With all the controversy, I just thought I'd post this:

I'm not sure I want a powder coated steel sheet. The flexible steel sheet with glossy PEI is amazing. All the advantages I was looking for: pop the plate off the machine, squirt a bit of alcohol around the print, flex in x and then y, let the alcohol run under and cool the part/plate, pop it off.

I was nervous about the texturing on the powder coated sheet, although I may try one. I'm using a curved spatula to scrape off little stuff (skirts, blobs, initial stripe) with no problems and no marking.

In six months we'll have a better idea of the lifetime of the stickered vs powder coated, but for now count me as a satisfied customer.

Posted : 18/12/2017 12:43 am
rotarypower101
(@rotarypower101)
Estimable Member
Re: PEI stickered sheet review

Really wanted to try the powdercoat, considering it was what I thought I paid for and purchased.

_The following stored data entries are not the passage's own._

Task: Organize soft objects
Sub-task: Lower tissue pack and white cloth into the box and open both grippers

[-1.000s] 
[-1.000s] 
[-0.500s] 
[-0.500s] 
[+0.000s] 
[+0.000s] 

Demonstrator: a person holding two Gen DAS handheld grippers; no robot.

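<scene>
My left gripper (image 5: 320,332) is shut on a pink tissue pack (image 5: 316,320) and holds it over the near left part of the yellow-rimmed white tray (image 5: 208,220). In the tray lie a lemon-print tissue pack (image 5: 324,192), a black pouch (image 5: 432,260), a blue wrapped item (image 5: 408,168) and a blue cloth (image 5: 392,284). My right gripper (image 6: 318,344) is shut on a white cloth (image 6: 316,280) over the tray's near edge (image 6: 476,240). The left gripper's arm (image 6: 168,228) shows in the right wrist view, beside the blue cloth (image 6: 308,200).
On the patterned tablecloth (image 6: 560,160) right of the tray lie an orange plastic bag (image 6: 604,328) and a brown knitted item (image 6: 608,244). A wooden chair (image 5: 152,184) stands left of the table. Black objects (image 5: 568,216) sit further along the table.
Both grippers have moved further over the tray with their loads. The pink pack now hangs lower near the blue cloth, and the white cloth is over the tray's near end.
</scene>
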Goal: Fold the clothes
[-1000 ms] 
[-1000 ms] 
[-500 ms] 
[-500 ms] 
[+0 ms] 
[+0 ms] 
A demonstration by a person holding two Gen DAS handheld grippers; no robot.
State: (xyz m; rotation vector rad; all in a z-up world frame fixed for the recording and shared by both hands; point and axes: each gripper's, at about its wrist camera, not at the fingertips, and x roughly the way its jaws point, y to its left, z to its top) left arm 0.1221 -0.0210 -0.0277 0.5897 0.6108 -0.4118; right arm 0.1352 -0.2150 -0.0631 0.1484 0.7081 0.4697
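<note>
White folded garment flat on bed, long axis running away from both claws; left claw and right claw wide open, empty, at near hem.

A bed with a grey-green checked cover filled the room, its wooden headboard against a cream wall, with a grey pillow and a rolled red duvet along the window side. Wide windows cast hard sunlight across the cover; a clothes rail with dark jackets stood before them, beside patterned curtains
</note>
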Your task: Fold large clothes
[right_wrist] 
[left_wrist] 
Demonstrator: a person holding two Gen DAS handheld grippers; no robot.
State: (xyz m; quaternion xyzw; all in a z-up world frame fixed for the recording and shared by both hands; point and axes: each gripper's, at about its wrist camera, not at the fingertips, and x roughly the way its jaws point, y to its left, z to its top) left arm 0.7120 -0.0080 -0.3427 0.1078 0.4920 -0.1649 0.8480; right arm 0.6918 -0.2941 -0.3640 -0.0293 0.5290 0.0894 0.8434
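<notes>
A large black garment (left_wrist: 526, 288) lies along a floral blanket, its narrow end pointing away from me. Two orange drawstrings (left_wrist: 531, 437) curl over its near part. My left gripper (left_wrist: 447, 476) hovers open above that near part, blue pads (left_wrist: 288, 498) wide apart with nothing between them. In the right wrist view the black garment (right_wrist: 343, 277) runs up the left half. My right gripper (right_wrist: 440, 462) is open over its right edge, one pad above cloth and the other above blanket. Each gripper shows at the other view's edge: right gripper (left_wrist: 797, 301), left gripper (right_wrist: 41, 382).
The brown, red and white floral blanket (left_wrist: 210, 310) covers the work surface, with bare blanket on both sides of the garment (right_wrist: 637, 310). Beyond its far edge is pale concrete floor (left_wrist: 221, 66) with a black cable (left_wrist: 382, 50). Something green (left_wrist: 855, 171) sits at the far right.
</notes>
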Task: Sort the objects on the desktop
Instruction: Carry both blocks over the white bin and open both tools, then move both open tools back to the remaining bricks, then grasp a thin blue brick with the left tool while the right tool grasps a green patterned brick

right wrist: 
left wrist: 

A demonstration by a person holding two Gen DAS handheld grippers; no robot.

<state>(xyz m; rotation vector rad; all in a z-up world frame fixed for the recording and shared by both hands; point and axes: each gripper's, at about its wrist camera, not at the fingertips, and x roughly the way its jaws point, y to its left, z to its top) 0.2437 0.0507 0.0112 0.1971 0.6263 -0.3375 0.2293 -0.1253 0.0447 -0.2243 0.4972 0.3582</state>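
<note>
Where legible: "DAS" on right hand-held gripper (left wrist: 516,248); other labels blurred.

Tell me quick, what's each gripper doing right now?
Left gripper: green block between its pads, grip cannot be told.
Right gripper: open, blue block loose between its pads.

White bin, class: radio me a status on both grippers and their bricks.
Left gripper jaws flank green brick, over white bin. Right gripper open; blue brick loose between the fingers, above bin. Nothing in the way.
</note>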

But the PEI sheet is probably the better solution if I were to make a guess. But I have enough of those sheets to make my own since it was my intention to do so anyway as I was hesitant about how the grained surface was going to work out...

I could see where the texture would be a fantastic option for certain things, but for a day to day surface I really think a smooth matte surface would be my preference given the choice.

Does anyone else have a rusty oxidized spring steel sheet under their PEI?

Mine has very clear bands of oxidation that run across the surface under the PEI sheet.

Posted : 18/12/2017 1:19 am
paul.m27
(@paul-m27)
Honorable Member
Topic starter answered:
Re: PEI stickered sheet review

Mine is clean, no rust. When you talk about making your own, what thickness of PEI do you have? The PEI sheets I get here are about 1mm thick, and layering two of them on a steel sheet with 3M tape seems like it would make a 4mm or thicker sheet. Not convinced it would flex well.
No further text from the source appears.